Esta era la excepción. No era una ilusión erótica lo que gobernada en mi subconsciente. Apareció, después de una pantalla negra cubierta de agujeros blancos que se acercaban velozmente, una persona de edad avanzada, aproximadamente cincuenta o sesenta años. Aparentemente pertenecía a la fuerza militar; el saco verde oscuro, la camisa blanca, la corbata negra, las insignias que acreditaban su confianza laboral; no podía equivocarme, pertenecía a ese círculo armado. Caminaba, solo hacía eso, con los brazos atrás, atados como pose de descanso. Él seguía caminando, miraba a los alrededores; parecía un campo de entrenamiento. Llegó al espacio donde los cadetes entrenaban. Jóvenes recios y musculosos, con la cabeza trasquilada, moviéndose y ejercitándose; valores intrínsecos de las Fuerzas Armadas. Él los veía entrenar, no hablaba, solo los veía. Llegó a una pequeña cabaña, donde ningún alma había por el perímetro. Estaba eclipsado, era un ambiente muerto, se escuchaba ligeros chillidos. Se procedió a alumbrar el lugar, y se vio todo el panorama; estaba yo, sentado, amarrado, con un brazo sobre una mesa llena de agujeros y torceduras, como si algún leñador furioso la hubiera apuñalado por ser víctima de una infidelidad.

El militar se acercaba sosegadamente, con los brazos en la espalda, digno de un respetado miembro de las Fuerzas Armadas.

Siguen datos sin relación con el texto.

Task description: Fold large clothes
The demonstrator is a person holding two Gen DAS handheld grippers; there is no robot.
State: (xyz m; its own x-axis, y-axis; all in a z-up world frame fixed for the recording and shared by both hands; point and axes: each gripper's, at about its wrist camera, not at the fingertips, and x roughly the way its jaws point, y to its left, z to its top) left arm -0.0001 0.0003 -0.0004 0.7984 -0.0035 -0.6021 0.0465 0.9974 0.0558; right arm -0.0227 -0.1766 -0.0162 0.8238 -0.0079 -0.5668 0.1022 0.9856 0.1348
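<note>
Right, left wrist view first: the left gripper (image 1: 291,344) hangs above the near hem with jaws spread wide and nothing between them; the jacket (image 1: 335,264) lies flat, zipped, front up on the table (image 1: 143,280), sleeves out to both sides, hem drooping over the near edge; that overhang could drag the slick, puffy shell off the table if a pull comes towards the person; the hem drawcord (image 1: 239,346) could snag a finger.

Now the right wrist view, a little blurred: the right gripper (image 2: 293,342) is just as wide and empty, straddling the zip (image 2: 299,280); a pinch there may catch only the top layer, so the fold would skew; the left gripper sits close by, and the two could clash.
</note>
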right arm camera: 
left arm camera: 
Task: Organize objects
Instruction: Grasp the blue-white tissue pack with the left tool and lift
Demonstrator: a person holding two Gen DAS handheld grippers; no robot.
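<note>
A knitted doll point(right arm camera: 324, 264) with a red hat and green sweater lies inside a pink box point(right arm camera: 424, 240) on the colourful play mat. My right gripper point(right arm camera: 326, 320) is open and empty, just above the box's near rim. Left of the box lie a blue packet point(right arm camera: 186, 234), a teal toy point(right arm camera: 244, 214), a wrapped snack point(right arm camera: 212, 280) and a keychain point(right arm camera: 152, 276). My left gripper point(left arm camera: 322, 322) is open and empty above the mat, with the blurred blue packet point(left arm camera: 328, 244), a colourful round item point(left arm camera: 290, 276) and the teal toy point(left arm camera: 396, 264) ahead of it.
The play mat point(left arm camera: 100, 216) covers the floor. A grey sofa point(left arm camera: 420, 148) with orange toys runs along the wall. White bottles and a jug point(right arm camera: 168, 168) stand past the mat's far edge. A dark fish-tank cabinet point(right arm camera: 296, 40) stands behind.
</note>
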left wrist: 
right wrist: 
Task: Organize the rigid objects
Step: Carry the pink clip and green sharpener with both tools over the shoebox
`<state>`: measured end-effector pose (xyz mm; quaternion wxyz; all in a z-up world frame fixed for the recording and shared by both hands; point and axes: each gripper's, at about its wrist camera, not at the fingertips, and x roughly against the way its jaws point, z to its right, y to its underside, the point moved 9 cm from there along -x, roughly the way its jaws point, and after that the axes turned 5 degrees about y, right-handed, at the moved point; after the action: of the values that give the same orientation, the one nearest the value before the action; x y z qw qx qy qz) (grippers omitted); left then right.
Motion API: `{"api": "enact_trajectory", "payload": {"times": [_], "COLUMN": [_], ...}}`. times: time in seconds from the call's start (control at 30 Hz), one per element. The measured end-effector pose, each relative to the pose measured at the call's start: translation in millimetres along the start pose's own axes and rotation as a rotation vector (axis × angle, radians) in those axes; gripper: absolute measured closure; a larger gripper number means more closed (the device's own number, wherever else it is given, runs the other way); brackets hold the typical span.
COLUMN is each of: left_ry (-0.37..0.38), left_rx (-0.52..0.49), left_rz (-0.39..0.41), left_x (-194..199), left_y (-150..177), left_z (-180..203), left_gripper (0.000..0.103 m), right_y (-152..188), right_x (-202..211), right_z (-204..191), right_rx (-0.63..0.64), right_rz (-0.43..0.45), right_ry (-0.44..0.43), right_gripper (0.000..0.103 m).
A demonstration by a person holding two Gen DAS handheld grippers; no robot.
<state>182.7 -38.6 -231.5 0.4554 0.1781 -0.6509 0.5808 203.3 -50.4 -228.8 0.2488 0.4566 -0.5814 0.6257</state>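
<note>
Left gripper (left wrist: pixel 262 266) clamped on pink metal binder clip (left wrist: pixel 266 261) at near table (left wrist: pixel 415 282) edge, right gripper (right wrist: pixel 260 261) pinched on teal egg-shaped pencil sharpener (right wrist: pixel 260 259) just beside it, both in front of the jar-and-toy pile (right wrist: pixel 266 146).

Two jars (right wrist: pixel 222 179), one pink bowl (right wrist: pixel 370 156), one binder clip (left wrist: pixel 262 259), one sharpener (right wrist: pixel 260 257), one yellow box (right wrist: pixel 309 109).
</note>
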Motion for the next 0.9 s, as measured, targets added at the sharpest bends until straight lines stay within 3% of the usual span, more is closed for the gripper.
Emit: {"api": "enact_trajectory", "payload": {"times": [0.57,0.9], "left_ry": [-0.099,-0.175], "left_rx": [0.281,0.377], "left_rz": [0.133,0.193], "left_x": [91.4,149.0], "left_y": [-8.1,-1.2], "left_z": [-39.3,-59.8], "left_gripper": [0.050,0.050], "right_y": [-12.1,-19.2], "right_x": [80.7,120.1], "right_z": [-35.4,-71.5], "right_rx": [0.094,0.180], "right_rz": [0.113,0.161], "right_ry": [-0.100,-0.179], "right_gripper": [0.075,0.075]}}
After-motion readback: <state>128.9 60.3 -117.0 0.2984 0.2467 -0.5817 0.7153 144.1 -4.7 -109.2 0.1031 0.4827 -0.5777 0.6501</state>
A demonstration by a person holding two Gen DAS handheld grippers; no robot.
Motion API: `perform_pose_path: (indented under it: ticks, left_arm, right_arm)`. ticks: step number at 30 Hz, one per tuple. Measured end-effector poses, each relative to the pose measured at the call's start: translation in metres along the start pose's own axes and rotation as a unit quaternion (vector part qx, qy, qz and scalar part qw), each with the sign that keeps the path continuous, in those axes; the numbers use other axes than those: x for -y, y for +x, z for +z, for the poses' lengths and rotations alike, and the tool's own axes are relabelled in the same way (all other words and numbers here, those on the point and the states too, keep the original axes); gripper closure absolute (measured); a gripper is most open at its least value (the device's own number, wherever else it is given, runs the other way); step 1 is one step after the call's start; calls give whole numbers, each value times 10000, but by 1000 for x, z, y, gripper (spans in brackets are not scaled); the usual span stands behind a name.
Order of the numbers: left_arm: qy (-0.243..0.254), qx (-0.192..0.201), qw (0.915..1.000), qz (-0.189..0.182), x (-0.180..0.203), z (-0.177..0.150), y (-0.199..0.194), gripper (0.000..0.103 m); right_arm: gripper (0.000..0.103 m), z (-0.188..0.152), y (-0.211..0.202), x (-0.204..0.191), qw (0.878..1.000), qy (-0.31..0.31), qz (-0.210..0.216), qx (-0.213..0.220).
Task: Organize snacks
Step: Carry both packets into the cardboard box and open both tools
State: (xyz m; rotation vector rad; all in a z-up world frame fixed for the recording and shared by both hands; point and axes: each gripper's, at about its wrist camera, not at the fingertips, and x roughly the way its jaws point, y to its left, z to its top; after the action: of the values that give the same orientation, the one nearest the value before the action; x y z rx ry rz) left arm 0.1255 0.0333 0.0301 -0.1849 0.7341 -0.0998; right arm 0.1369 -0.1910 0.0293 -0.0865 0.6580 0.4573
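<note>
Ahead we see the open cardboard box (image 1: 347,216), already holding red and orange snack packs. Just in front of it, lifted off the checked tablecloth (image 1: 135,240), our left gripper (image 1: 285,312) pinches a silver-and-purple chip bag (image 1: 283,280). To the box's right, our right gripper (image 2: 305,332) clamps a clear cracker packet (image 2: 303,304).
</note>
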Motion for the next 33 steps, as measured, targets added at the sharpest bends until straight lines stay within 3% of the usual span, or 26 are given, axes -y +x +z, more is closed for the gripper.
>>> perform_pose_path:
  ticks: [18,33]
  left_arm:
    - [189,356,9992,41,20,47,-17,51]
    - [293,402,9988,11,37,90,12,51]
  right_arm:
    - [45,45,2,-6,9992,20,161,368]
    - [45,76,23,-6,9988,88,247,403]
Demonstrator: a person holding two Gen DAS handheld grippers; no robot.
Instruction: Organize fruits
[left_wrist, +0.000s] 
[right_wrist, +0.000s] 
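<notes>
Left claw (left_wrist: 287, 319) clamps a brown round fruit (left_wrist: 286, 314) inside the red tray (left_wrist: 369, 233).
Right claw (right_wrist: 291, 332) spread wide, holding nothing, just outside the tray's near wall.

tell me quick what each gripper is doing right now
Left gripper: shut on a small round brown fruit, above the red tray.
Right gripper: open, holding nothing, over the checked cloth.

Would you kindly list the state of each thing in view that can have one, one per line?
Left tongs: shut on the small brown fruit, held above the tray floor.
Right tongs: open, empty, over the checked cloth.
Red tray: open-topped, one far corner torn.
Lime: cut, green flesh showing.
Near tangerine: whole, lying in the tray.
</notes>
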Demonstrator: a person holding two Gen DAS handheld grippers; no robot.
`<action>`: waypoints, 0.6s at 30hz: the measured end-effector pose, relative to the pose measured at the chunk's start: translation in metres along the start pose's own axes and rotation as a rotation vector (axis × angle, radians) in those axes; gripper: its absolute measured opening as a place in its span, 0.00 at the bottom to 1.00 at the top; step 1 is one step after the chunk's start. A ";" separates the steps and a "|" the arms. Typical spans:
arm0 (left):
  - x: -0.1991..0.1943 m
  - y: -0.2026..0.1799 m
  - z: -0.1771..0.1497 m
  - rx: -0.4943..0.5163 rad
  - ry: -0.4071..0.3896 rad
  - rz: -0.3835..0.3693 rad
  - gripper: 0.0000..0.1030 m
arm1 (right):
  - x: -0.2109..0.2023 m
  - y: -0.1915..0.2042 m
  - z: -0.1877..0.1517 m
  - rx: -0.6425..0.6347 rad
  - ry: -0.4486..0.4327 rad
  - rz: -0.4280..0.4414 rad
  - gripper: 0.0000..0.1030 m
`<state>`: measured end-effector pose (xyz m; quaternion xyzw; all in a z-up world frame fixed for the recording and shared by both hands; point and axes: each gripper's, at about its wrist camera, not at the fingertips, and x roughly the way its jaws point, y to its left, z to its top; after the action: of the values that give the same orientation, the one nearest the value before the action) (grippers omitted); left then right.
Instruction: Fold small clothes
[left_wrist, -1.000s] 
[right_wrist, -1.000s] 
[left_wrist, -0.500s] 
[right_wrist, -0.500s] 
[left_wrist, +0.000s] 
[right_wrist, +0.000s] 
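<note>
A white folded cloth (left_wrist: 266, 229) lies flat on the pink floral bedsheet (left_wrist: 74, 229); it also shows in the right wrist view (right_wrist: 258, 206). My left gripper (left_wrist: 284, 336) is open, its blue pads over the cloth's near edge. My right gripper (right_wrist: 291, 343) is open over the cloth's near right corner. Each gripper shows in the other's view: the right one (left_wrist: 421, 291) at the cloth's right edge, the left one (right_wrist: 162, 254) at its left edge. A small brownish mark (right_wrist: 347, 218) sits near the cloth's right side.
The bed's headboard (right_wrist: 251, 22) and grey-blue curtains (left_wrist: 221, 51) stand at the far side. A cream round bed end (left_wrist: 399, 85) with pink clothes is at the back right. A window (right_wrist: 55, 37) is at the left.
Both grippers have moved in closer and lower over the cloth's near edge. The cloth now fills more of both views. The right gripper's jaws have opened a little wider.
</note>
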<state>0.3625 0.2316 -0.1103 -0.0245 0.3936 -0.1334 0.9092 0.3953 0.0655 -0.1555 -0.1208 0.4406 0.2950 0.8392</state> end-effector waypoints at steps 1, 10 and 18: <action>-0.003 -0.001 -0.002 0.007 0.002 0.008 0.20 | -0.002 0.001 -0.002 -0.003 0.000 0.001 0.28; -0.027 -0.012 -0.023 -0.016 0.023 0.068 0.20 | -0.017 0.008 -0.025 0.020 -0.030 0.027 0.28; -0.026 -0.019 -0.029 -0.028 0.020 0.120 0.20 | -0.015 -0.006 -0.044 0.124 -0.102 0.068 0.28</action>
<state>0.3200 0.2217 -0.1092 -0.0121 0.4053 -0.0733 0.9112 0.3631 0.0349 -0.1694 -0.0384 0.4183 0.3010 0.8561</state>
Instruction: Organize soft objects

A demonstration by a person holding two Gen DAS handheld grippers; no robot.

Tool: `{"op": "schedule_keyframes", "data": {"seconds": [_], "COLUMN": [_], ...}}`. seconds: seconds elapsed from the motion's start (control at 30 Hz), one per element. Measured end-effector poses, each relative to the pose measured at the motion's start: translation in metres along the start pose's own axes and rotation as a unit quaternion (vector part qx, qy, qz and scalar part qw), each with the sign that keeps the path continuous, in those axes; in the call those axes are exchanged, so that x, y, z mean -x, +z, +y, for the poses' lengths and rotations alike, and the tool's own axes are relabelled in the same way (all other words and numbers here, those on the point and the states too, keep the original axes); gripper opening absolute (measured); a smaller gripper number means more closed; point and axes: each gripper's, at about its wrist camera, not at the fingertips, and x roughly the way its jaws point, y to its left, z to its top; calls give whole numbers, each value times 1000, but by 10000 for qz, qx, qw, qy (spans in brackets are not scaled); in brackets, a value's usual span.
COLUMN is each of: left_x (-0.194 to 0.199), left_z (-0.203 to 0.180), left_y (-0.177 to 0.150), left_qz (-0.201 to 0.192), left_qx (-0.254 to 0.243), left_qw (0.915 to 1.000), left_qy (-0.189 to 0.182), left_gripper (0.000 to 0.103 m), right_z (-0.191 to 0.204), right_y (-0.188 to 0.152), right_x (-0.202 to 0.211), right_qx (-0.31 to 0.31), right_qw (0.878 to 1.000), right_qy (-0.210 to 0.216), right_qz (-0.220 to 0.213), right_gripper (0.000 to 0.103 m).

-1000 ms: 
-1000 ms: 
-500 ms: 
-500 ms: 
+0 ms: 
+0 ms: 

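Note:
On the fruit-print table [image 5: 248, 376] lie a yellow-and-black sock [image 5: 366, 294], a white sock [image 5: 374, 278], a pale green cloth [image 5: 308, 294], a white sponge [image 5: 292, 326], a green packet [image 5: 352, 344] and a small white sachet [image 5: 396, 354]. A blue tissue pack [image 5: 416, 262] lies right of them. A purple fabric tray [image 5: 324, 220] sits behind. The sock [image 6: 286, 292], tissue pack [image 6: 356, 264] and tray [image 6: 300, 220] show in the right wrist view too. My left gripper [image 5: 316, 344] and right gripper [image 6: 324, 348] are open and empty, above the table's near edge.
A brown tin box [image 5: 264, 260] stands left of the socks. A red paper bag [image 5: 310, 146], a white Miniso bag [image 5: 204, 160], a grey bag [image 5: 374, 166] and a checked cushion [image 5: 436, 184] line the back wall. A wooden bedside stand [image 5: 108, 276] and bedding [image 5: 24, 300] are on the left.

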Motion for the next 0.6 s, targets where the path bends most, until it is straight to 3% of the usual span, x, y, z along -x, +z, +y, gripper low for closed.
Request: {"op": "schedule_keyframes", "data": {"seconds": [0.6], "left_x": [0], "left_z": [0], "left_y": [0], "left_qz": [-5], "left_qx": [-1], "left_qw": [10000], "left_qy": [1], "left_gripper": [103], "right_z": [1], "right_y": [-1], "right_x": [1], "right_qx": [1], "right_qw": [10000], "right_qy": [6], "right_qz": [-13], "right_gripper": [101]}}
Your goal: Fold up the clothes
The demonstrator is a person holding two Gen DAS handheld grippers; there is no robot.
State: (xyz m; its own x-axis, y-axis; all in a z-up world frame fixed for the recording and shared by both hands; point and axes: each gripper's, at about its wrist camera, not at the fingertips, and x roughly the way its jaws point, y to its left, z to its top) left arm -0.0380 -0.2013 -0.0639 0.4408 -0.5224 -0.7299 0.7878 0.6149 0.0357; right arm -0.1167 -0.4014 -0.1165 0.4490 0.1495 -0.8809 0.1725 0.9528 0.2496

Caminaba hacia la atacada mesa, donde me entraba aproximado, sentía su mirada, no llegué a presenciar su rostro, pero notaba su fijación hacia mí. Sacó un brazo de su espalda y lo introdujo en su bolsillo, la tuvo ahí un regular lapso de tiempo, yo solo lo veía, con la boca tapada, mi brazo derecho atado a la mesa. El miembro del cuerpo militar, dio un paso al frente, levantó su brazo lentamente y con un mediano cuchillo, procedió a incrustarlo en mi brazo, mis ojos se abrieron por el sentimiento de dolor, mi única reacción fue anhelar el grito, pero era ineficaz, ningún vocablo salía de mi boca; acercaba cada vez más el cuchillo hacia mi mano, veía la sangre derramarse de la mesa hacia el piso. Era un dolor inminente y repulsivo. Trataba con todas mis fuerzas mover mi brazo y alejarme del movimiento del cuchillo, pero fue inservible, la pequeña arma terminó por cortar a la mitad mi brazo con mi mano, con toda mi sangre derramada en el suelo.